Re: Index on regexes

From: Heikki Linnakangas <hlinnakangas(at)vmware(dot)com>
To: Alexander Korotkov <aekorotkov(at)gmail(dot)com>
Cc: pgsql-hackers <pgsql-hackers(at)postgresql(dot)org>
Subject: Re: Index on regexes
Date: 2013-06-25 12:03:12
Message-ID: 51C98700.2020202@vmware.com
Views: Raw Message | Whole Thread | Download mbox | Resend email
Thread:
Lists: pgsql-hackers

On 13.06.2013 23:19, Alexander Korotkov wrote:
> Hackers,
>
> Attached patch contains opclass which demonstrates advantages of GIN
> additional information storing itself without other GIN improvements. It
> implements inversed task of regex indexing. It works so: you create index
> on regexes and search for regexes matched query string. It introduce two
> additional operators |~ and *~ for case-sensetive and case-insensetive
> regex to string matching, and gin_regexp_trgm_ops opclass.

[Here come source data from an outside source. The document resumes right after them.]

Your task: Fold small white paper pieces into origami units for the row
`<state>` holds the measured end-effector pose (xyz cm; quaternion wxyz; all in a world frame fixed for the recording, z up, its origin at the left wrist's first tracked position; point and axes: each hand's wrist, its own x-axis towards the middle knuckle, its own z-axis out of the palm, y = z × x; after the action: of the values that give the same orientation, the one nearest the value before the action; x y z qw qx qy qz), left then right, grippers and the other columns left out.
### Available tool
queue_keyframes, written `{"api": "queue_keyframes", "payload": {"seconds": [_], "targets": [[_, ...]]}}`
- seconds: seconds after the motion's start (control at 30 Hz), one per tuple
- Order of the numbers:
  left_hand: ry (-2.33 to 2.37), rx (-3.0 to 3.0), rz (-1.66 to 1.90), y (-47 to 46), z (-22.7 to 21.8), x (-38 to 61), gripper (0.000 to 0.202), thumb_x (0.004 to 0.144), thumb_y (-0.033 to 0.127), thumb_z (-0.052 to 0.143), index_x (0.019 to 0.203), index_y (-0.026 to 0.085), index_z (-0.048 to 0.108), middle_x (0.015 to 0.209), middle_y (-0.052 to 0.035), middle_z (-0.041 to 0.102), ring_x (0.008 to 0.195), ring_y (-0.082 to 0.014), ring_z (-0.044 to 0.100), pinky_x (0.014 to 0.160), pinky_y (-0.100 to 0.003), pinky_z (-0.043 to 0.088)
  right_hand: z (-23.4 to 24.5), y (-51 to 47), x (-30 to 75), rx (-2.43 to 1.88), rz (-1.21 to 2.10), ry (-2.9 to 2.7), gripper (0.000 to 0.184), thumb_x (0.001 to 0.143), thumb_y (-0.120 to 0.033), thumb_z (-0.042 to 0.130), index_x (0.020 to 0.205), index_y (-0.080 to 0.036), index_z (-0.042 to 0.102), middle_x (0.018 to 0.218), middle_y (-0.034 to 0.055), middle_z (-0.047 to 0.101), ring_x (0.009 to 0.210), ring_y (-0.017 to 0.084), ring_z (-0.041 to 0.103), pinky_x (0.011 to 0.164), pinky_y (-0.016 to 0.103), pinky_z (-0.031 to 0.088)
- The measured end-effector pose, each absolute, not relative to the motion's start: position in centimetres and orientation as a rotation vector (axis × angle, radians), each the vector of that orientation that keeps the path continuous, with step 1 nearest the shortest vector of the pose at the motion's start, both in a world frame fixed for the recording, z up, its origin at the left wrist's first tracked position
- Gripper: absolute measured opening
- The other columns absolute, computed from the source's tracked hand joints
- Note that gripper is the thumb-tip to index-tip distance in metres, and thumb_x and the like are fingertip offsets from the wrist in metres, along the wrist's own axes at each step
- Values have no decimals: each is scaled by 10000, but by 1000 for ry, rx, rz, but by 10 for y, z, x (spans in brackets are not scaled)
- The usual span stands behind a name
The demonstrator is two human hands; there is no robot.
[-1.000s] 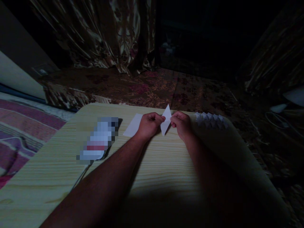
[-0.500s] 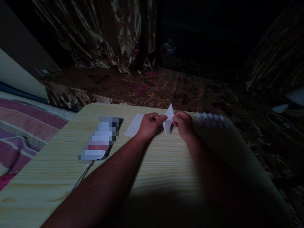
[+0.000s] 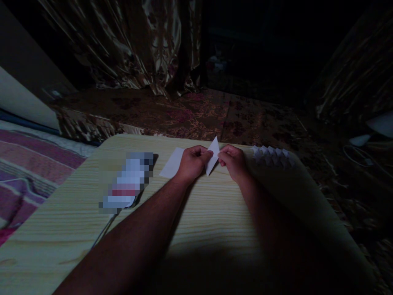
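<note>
A folded piece of white paper (image 3: pixel 213 153) with pointed ends is held up over the far part of the wooden table (image 3: pixel 215 213). My left hand (image 3: pixel 194 163) pinches its left side, thumb on top. On the right side, my right hand (image 3: pixel 232 161) has its thumb and finger closed at the paper's edge. White paper (image 3: pixel 171 162) lies flat on the table just left of my left hand, partly covered by it. To the right of my right hand stand several small folded white paper pieces (image 3: pixel 273 155), close together in rows.
A phone-like object (image 3: pixel 127 180), blurred out, lies on the table's left with a cable (image 3: pixel 102 231) running toward me. A bed with a striped cover (image 3: pixel 24 164) is on the left. Patterned curtains (image 3: pixel 166 49) hang behind, and a white lamp-like object (image 3: pixel 360 140) stands at right.
The folded paper has tilted and moved slightly left, now showing one flat slanted face. My right hand has shifted a little left with it.
</note>
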<state>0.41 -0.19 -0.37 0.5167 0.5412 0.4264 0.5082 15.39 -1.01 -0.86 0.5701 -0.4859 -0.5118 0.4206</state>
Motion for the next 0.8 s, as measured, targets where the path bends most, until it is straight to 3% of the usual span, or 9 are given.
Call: {"api": "queue_keyframes", "payload": {"seconds": [0.3, 0.57, 0.8], "targets": [[961, 1470, 1100, 1, -11, 1, 214, 720, 348, 666, 697, 139, 627, 609, 10, 556, 512, -80, 436, 478, -209, 325, -3, -12, 152, -1051, 1092, -1210, 138, 651, -267, 675, 702, -175, 586, 615, -35, 591, 544, 98, 508, 518, 222, 373], [994, 1592, 993, -2, -6, 0, 210, 726, 338, 655, 672, 137, 623, 587, 17, 535, 519, -80, 422, 490, -213, 316, -6, -11, 156, -1059, 1067, -1185, 103, 645, -211, 644, 618, -174, 551, 530, -64, 497, 507, 83, 436, 501, 215, 327], [987, 1571, 970, -3, -2, 1, 191, 707, 314, 667, 646, 140, 614, 571, 26, 533, 502, -75, 413, 482, -211, 307, -7, -9, 156, -1064, 970, -1126, 73, 643, -222, 642, 626, -182, 585, 550, -50, 533, 537, 99, 476, 511, 221, 349]]}}
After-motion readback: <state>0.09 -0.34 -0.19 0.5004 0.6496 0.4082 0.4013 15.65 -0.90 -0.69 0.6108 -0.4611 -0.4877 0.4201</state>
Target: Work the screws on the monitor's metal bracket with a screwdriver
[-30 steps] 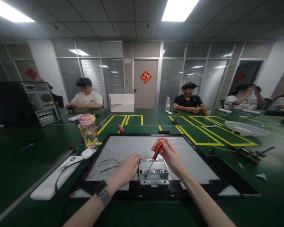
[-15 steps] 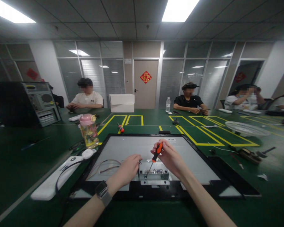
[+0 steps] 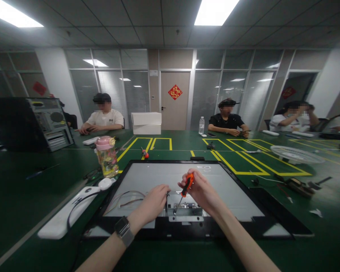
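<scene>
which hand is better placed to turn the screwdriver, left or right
The right hand, most likely: it grips the screwdriver, tip down at the metal housing, while the left hand is at the housing's left edge.

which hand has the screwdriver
The right hand, holding the orange-handled screwdriver; the left hand, the one with the watch, is at the metal box's left end.

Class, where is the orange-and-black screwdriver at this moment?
Just right of centre in the head view, the screwdriver is in the right hand, slanting down-left to the metal box.
</scene>
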Demonstrator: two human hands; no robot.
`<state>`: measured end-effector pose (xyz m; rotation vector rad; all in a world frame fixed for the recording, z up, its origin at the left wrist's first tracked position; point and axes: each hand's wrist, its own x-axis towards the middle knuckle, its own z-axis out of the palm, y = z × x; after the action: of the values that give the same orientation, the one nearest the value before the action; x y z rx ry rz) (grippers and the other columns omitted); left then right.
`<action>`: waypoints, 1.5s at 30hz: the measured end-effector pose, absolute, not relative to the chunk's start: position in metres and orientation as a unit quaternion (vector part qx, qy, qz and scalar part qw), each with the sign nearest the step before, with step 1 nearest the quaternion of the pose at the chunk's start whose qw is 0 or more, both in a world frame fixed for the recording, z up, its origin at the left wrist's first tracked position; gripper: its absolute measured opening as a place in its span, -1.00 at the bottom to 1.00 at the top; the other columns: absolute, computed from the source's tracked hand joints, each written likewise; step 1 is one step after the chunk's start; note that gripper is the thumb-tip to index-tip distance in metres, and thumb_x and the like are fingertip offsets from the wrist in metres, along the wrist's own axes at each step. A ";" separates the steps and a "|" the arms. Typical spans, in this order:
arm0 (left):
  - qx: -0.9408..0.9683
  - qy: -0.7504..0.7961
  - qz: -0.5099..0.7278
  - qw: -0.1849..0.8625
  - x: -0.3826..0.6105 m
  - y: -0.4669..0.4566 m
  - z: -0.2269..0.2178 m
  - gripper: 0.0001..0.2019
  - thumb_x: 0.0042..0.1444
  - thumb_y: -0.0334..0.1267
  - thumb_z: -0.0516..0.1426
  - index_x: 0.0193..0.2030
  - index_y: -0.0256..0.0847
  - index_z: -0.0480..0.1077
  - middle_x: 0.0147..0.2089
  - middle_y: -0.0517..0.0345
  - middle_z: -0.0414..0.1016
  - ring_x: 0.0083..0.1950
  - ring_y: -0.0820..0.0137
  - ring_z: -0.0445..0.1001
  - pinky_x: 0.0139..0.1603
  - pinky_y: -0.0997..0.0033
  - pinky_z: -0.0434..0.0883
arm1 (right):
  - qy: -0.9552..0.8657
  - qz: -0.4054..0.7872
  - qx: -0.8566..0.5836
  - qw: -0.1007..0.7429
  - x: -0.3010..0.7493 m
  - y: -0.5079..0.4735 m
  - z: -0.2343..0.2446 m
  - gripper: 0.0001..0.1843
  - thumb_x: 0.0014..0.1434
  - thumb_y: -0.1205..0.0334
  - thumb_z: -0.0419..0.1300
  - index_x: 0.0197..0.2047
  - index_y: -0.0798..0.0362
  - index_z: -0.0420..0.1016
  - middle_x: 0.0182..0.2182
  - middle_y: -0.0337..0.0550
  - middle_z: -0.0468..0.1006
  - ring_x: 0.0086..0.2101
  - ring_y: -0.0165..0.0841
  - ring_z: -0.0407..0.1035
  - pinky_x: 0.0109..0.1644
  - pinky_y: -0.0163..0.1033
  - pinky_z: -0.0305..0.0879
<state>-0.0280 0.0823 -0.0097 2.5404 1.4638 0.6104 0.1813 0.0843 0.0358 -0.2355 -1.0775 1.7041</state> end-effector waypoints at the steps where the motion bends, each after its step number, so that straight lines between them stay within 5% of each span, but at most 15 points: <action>1: 0.846 0.487 0.203 0.074 -0.028 0.082 -0.010 -0.64 0.28 -0.46 -0.08 0.11 -0.19 0.39 0.18 -0.03 0.47 0.19 0.27 0.43 0.29 0.20 0.32 | -0.445 0.710 -0.102 0.536 0.181 0.084 0.036 -0.77 0.14 -0.02 0.39 -0.25 -0.07 0.57 -0.35 -0.27 0.56 -0.29 -0.37 0.44 0.14 -0.01 0.30; 6: 0.847 0.487 0.201 0.072 -0.029 0.083 -0.011 -0.63 0.27 -0.46 -0.09 0.12 -0.23 0.38 0.19 -0.07 0.46 0.21 0.25 0.42 0.30 0.19 0.30 | -0.420 0.708 -0.105 0.558 0.181 0.085 0.033 -0.71 0.01 0.01 0.49 -0.38 -0.03 0.53 -0.26 -0.29 0.54 -0.25 -0.41 0.41 0.16 -0.05 0.30; 13: 0.845 0.494 0.194 0.070 -0.029 0.083 -0.012 -0.63 0.27 -0.46 -0.08 0.11 -0.19 0.38 0.17 -0.02 0.48 0.19 0.27 0.43 0.30 0.18 0.31 | -0.437 0.713 -0.106 0.538 0.180 0.087 0.032 -0.70 0.11 -0.05 0.40 -0.17 -0.08 0.55 -0.39 -0.28 0.55 -0.33 -0.36 0.43 0.15 0.03 0.28; 22: 0.847 0.492 0.189 0.064 -0.028 0.083 -0.010 -0.63 0.27 -0.47 -0.09 0.13 -0.24 0.38 0.20 -0.07 0.46 0.22 0.24 0.42 0.30 0.18 0.30 | -0.454 0.677 -0.109 0.569 0.181 0.088 0.033 -0.71 0.05 -0.03 0.45 -0.39 -0.03 0.52 -0.30 -0.28 0.51 -0.25 -0.38 0.39 0.14 -0.04 0.30; 29: 0.847 0.493 0.188 0.063 -0.028 0.082 -0.010 -0.61 0.27 -0.48 -0.09 0.15 -0.28 0.38 0.21 -0.11 0.45 0.22 0.22 0.42 0.31 0.16 0.31 | -0.473 0.669 -0.131 0.559 0.183 0.089 0.031 -0.64 0.12 -0.05 0.39 -0.07 -0.08 0.58 -0.35 -0.25 0.57 -0.27 -0.34 0.43 0.18 0.03 0.25; 39: 0.847 0.492 0.191 0.064 -0.028 0.083 -0.010 -0.62 0.27 -0.48 -0.08 0.13 -0.24 0.39 0.21 -0.07 0.45 0.22 0.26 0.42 0.31 0.20 0.30 | -0.492 0.638 -0.131 0.578 0.181 0.086 0.035 -0.71 0.05 -0.04 0.44 -0.35 -0.04 0.54 -0.26 -0.25 0.52 -0.21 -0.35 0.39 0.13 -0.05 0.29; 45: 0.848 0.490 0.189 0.062 -0.028 0.082 -0.010 -0.62 0.27 -0.48 -0.08 0.14 -0.26 0.39 0.20 -0.08 0.46 0.22 0.25 0.43 0.30 0.22 0.31 | -0.537 0.599 -0.169 0.569 0.175 0.082 0.032 -0.60 0.17 -0.10 0.33 0.01 -0.13 0.50 -0.36 -0.25 0.50 -0.35 -0.34 0.41 -0.21 -0.16 0.42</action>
<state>-0.0280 0.0823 -0.0095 2.5645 1.4825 0.5726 0.1750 0.0822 0.0318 -0.3964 -1.2615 1.4070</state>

Ok, I've read the patch and I think I understand it now. Clever approach.

The idea is to first build an NFA of trigrams from each indexed regular
expression, just like we do in the reverse case where you index strings,
and the query is a single regexp. The extracted trigrams are inserted
into the gin index.

That already helps significantly in certain kinds of applications. In
fact, I wonder if we should do just that, and leave out the information
stored in the additional info. There are pros and cons - you get a
smaller index, but need to recheck more rows.

But here's the clever part: in addition to just indexing all the
trigrams in each regexp, fragments of the trigram graph are stored along
with each item in the posting lists. In the graph, each arc is labeled
with a trigram, and a string can match the regexp only if there is a
path through the graph following only arcs that match trigrams that are
present in the graph. In the posting list of trigram abc, you store all
the arcs in the graph labelled with 'abc'. In the consistent function,
you have access to all the arcs labelled with trigrams that are present
in the string. The function assembles a graph from those arcs, and then
checks if there is a path from initial to final state.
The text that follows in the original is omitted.